• **Required work**
Starting at the line below with "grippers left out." and stopping at the line with "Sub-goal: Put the", please print each line exactly, those two included, and skip every picture.

[Extracted records]
- - - -

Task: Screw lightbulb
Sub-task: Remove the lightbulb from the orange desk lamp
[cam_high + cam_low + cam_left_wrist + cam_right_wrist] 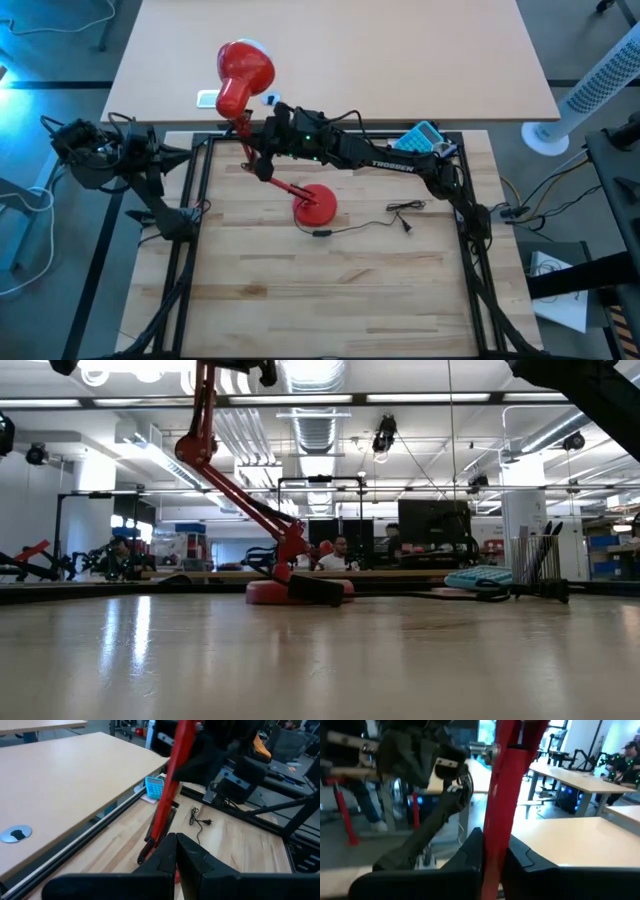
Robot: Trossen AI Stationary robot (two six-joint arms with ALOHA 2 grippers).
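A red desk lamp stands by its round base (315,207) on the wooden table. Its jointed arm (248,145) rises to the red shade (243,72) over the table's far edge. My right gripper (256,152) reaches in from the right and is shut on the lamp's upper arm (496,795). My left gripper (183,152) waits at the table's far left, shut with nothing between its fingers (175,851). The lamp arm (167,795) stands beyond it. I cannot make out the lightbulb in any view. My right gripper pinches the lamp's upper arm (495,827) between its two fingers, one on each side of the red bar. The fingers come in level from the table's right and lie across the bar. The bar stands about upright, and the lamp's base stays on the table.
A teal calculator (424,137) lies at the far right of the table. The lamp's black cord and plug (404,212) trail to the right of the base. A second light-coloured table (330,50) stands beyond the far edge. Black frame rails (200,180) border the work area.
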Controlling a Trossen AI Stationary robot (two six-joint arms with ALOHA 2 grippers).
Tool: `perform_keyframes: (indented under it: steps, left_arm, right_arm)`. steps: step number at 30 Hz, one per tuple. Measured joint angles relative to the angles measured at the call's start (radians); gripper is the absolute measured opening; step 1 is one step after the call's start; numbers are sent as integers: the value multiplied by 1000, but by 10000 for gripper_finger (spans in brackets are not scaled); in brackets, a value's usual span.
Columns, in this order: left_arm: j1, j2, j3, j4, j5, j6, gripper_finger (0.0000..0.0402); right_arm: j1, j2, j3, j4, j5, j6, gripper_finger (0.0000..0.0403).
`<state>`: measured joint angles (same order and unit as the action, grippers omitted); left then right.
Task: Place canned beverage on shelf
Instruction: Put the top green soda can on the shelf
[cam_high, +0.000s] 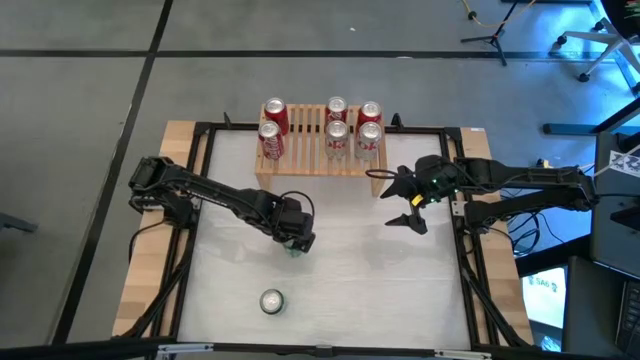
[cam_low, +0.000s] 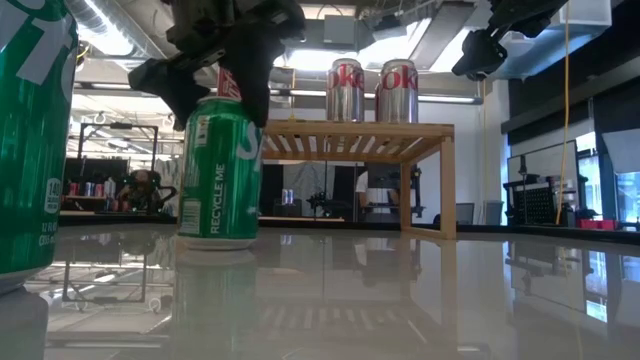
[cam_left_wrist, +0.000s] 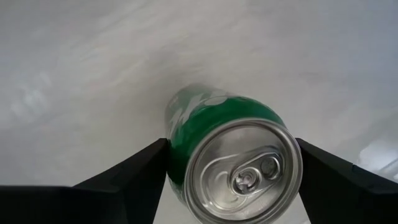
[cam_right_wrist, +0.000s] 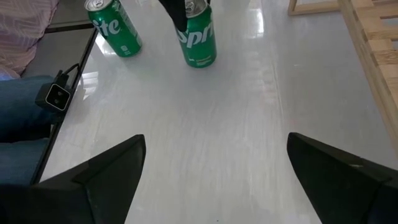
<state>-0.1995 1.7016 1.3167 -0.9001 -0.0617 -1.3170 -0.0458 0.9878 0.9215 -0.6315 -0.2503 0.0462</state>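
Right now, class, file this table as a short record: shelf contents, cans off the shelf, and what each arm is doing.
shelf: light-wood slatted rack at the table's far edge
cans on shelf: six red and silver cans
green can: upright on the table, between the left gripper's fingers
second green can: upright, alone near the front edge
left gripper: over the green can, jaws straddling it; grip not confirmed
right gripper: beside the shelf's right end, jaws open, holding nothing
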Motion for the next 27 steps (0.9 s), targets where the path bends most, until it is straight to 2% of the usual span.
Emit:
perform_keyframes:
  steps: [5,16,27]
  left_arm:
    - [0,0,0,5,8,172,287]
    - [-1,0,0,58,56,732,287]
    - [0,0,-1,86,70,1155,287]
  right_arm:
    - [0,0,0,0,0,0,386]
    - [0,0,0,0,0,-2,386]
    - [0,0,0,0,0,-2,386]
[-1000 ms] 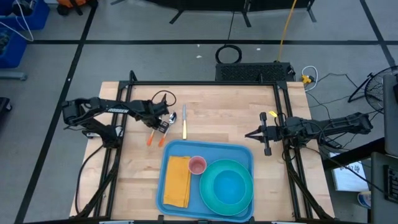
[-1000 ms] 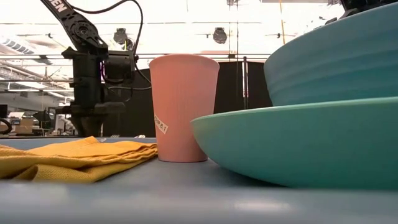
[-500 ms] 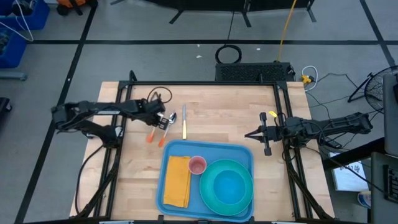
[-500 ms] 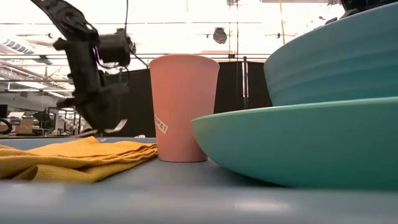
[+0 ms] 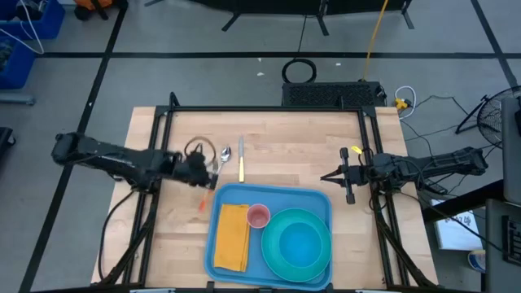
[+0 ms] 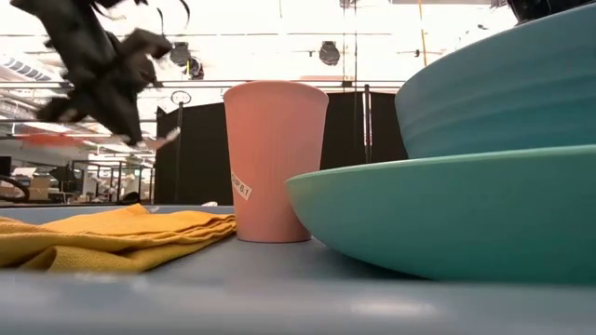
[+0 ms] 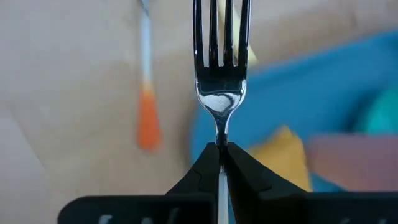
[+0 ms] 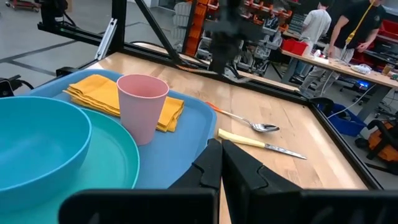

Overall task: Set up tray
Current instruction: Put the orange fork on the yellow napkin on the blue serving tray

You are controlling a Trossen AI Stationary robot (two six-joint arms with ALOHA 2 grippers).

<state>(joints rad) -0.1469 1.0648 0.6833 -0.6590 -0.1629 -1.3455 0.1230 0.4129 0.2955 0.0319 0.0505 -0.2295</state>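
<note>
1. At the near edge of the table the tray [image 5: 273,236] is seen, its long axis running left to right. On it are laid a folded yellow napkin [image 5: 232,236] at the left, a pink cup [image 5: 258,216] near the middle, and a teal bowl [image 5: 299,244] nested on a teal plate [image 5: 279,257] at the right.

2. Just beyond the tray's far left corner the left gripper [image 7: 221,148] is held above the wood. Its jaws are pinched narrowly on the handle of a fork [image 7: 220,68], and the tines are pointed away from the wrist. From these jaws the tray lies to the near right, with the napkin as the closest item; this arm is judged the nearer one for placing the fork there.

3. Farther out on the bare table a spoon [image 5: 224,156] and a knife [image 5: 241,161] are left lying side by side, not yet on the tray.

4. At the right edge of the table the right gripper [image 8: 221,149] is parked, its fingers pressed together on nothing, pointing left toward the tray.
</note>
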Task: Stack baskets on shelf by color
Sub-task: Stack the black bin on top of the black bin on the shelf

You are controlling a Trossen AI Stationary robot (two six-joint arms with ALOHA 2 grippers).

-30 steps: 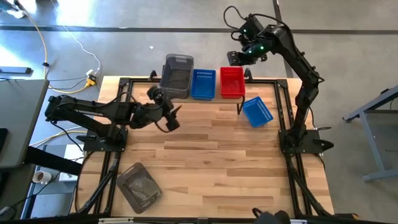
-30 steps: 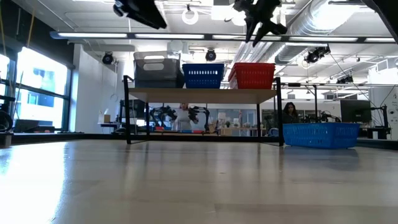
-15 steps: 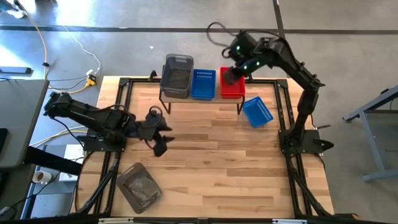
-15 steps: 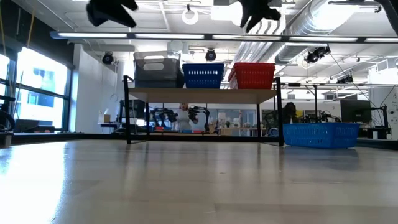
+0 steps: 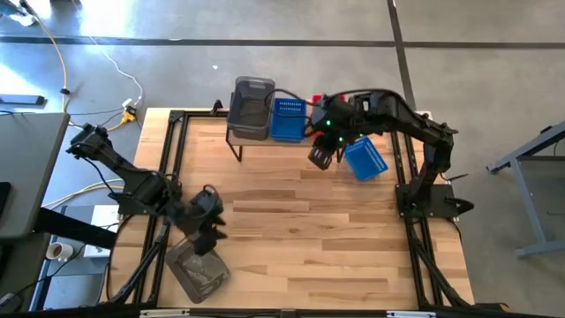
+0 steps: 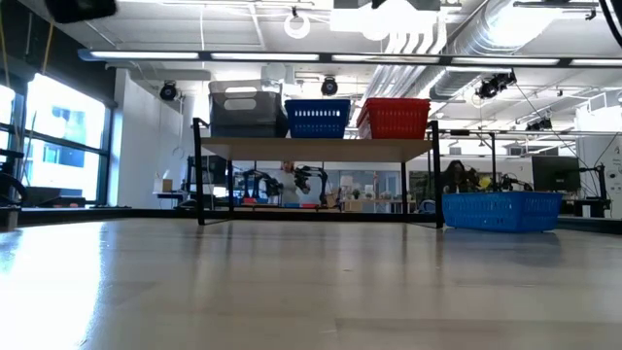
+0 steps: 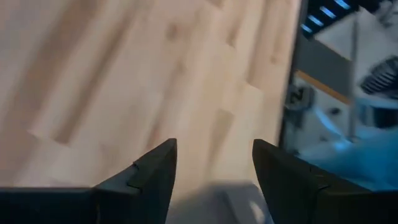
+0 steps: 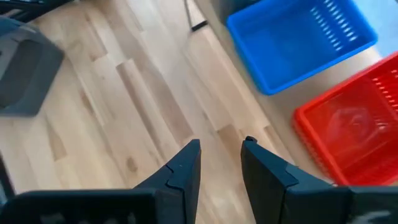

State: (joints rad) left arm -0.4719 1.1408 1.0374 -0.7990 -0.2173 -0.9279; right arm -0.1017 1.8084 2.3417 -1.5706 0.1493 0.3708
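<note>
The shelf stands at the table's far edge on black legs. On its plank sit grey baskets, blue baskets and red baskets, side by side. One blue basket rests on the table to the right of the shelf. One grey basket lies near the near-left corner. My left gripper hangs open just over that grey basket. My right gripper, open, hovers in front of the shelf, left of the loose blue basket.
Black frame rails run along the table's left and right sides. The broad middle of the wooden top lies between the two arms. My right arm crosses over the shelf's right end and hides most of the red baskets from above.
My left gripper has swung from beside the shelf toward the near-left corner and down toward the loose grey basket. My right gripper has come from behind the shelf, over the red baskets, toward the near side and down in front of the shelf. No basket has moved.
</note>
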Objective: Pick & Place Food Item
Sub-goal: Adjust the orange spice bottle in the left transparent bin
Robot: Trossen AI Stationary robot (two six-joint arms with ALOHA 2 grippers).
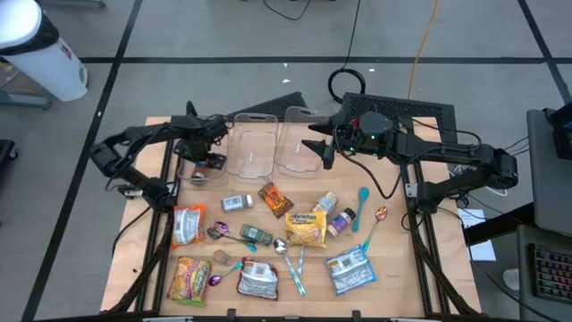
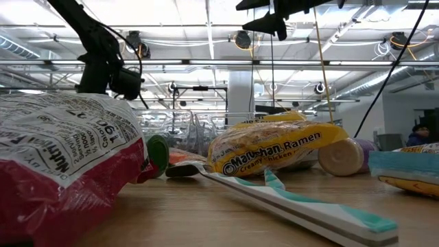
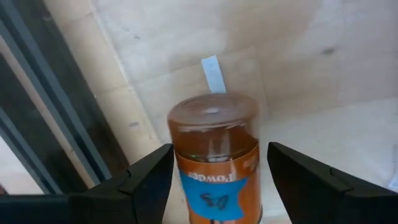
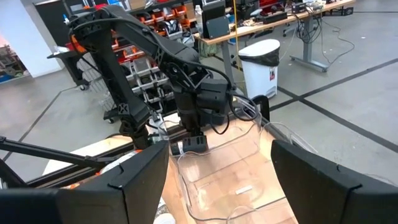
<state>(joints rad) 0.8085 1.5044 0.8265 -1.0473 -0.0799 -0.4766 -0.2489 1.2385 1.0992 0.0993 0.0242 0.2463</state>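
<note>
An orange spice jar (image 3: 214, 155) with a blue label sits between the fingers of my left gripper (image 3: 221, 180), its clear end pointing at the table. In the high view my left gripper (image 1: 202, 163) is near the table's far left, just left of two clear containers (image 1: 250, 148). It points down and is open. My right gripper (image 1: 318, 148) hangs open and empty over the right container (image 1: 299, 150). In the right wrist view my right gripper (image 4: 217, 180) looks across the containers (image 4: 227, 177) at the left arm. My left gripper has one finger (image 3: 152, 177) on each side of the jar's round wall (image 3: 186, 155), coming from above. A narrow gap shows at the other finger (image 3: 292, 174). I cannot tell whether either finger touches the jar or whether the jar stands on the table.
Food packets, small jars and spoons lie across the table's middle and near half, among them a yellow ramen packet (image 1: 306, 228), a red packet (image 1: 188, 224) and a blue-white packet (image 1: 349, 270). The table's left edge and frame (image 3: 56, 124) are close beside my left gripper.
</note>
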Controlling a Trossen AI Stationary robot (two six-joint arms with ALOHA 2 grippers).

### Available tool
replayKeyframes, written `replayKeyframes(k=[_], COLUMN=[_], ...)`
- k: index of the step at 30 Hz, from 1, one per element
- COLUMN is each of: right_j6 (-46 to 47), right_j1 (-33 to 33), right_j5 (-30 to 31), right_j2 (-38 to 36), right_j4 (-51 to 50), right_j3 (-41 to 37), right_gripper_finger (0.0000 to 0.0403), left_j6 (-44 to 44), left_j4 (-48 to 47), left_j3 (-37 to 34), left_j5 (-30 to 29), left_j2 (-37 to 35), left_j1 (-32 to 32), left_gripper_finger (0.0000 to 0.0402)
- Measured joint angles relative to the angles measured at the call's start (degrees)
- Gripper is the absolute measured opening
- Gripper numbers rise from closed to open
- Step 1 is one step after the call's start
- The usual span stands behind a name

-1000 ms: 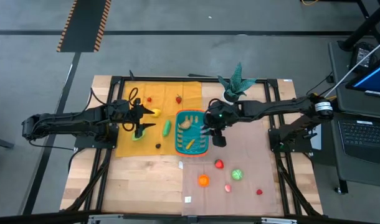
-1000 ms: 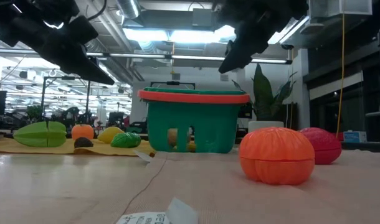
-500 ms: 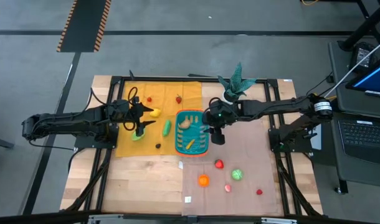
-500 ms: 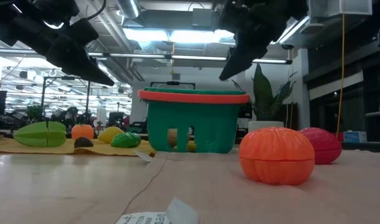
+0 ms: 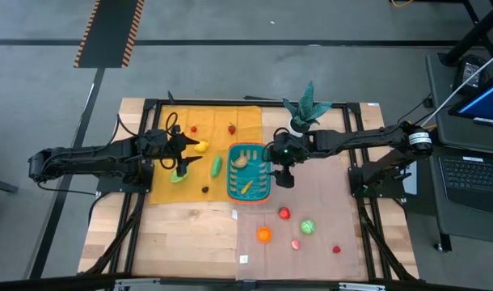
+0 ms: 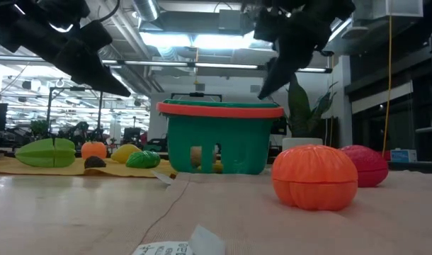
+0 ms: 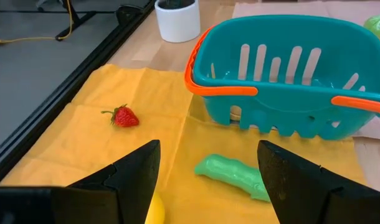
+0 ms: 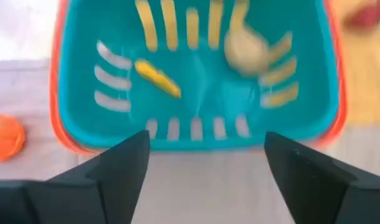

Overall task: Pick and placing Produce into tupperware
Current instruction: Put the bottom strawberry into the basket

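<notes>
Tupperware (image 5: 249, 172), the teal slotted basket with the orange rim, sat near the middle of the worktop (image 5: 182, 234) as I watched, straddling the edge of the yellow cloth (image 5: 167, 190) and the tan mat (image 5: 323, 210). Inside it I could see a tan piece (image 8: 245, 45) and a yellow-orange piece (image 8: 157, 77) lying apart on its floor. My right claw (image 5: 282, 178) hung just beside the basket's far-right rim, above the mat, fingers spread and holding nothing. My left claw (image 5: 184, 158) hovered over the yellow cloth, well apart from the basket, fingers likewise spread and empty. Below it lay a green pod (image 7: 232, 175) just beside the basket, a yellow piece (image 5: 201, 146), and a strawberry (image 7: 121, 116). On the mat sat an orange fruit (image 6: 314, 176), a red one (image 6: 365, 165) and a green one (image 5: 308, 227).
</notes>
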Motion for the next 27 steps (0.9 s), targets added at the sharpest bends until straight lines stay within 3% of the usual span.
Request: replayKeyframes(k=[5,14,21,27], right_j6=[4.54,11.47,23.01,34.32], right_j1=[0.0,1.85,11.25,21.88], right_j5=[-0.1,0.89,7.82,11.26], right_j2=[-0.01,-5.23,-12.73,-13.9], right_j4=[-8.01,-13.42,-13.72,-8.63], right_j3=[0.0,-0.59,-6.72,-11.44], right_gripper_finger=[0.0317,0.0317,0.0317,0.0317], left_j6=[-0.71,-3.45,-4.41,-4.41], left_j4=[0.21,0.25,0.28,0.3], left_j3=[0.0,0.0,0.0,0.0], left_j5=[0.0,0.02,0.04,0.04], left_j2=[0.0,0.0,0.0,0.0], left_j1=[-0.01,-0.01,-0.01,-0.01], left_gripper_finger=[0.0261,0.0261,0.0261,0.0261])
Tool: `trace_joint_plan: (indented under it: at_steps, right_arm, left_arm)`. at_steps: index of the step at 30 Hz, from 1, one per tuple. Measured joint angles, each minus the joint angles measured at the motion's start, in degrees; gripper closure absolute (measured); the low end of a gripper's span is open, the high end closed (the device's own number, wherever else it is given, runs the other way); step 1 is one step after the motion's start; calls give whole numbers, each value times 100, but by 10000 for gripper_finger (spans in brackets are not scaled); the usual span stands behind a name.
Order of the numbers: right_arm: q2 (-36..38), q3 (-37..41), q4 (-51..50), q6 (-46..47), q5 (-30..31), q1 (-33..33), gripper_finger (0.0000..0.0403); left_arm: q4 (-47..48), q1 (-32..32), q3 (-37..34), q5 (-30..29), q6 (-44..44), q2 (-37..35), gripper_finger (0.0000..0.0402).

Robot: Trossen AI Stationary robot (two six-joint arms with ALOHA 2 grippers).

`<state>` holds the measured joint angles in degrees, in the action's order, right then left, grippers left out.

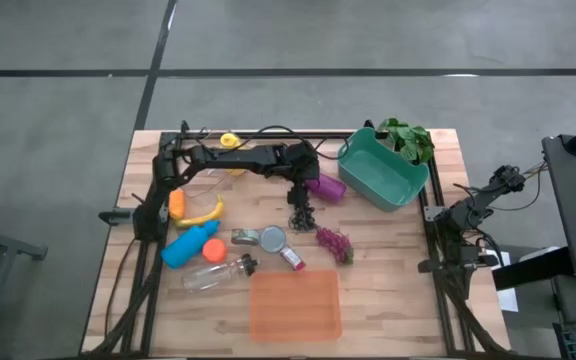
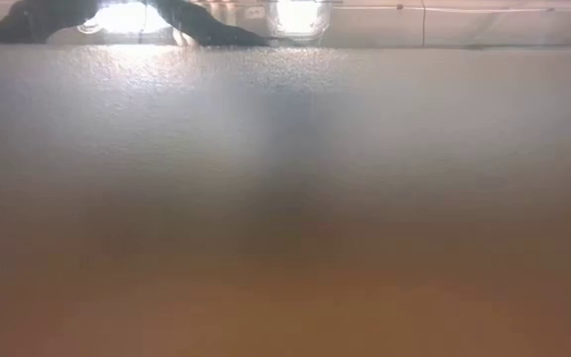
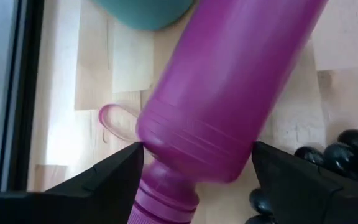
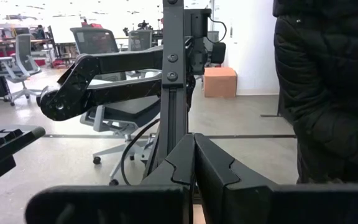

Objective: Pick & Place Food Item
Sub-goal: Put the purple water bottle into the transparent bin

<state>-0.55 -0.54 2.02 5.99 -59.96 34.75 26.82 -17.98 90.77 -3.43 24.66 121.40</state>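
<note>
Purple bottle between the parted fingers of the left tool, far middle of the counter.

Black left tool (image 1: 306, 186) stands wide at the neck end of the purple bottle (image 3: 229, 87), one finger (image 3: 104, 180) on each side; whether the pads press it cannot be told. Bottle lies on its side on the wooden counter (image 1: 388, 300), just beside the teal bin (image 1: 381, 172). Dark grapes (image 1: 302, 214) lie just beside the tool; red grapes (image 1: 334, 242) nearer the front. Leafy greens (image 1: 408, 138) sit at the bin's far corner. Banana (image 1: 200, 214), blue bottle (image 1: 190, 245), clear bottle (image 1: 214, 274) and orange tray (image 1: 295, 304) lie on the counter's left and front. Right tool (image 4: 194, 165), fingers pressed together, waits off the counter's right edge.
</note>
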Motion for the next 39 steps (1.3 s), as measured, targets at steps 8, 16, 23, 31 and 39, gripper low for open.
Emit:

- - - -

• **Response to the task**
`<state>` holds the measured joint angles in degrees, in the action's order, right then left, grippers left out.


Objective: Pick & Place Food Item
Sub-goal: Put the purple water bottle into the transparent bin

No more output is needed.